Copy all of the data below exactly as it is given.
** SUPPLIED DATA follows **
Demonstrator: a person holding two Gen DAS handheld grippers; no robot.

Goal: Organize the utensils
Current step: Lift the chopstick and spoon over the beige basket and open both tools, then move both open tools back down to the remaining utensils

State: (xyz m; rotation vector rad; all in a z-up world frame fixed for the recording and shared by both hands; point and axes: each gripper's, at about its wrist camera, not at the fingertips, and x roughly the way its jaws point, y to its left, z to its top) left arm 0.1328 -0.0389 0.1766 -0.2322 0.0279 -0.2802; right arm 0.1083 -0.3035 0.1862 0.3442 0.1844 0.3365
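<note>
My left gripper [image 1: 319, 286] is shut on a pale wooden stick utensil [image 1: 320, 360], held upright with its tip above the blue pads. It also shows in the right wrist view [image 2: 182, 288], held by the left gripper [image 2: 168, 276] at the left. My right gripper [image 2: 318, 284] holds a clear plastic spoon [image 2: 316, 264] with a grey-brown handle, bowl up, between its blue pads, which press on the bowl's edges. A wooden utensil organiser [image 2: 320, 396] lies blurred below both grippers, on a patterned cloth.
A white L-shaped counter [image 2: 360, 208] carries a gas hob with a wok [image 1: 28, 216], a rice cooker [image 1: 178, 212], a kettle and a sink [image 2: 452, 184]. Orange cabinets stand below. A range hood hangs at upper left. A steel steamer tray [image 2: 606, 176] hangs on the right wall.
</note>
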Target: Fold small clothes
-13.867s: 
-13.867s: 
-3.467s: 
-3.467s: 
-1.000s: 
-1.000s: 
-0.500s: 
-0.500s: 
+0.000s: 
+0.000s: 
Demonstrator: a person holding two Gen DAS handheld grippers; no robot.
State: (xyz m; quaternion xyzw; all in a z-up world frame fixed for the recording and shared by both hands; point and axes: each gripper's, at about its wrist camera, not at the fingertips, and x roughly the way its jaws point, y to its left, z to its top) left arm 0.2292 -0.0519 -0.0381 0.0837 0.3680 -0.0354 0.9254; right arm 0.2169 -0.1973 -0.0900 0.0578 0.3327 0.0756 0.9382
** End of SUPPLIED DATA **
__ANSWER__
Demonstrator: a person holding two Gen DAS handheld grippers; no robot.

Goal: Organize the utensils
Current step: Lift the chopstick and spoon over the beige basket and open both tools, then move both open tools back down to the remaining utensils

State: (xyz m; rotation vector rad; all in a z-up world frame fixed for the recording and shared by both hands; point and axes: each gripper's, at about its wrist camera, not at the fingertips, and x roughly the way its jaws point, y to its left, z to its top) left arm 0.1328 -0.0389 0.1766 -0.2322 0.0279 -0.2802; right arm 0.1083 -0.3035 0.1862 0.3442 0.1844 0.3365
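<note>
My left gripper [image 1: 319, 286] is shut on a pale wooden stick utensil [image 1: 320, 360], held upright with its tip above the blue pads. It also shows in the right wrist view [image 2: 182, 288], held by the left gripper [image 2: 168, 276] at the left. My right gripper [image 2: 318, 284] holds a clear plastic spoon [image 2: 316, 264] with a grey-brown handle, bowl up, between its blue pads, which press on the bowl's edges. A wooden utensil organiser [image 2: 320, 396] lies blurred below both grippers, on a patterned cloth.
A white L-shaped counter [image 2: 360, 208] carries a gas hob with a wok [image 1: 28, 216], a rice cooker [image 1: 178, 212], a kettle and a sink [image 2: 452, 184]. Orange cabinets stand below. A range hood hangs at upper left. A steel steamer tray [image 2: 606, 176] hangs on the right wall.
</note>
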Target: Fold small clothes
-13.867s: 
-13.867s: 
-3.467s: 
-3.467s: 
-1.000s: 
-1.000s: 
-0.500s: 
-0.500s: 
+0.000s: 
+0.000s: 
Demonstrator: a person holding two Gen DAS handheld grippers; no robot.
State: (xyz m; quaternion xyzw; all in a z-up world frame fixed for the recording and shared by both hands; point and axes: each gripper's, at about its wrist camera, not at the fingertips, and x roughly the way its jaws point, y to its left, z to its top) left arm 0.2292 -0.0519 -0.0381 0.0837 0.3680 -0.0354 0.9254; right arm 0.2169 -0.1973 -0.0900 0.0578 0.3327 0.0756 0.9382

Nothing more belongs to the answer.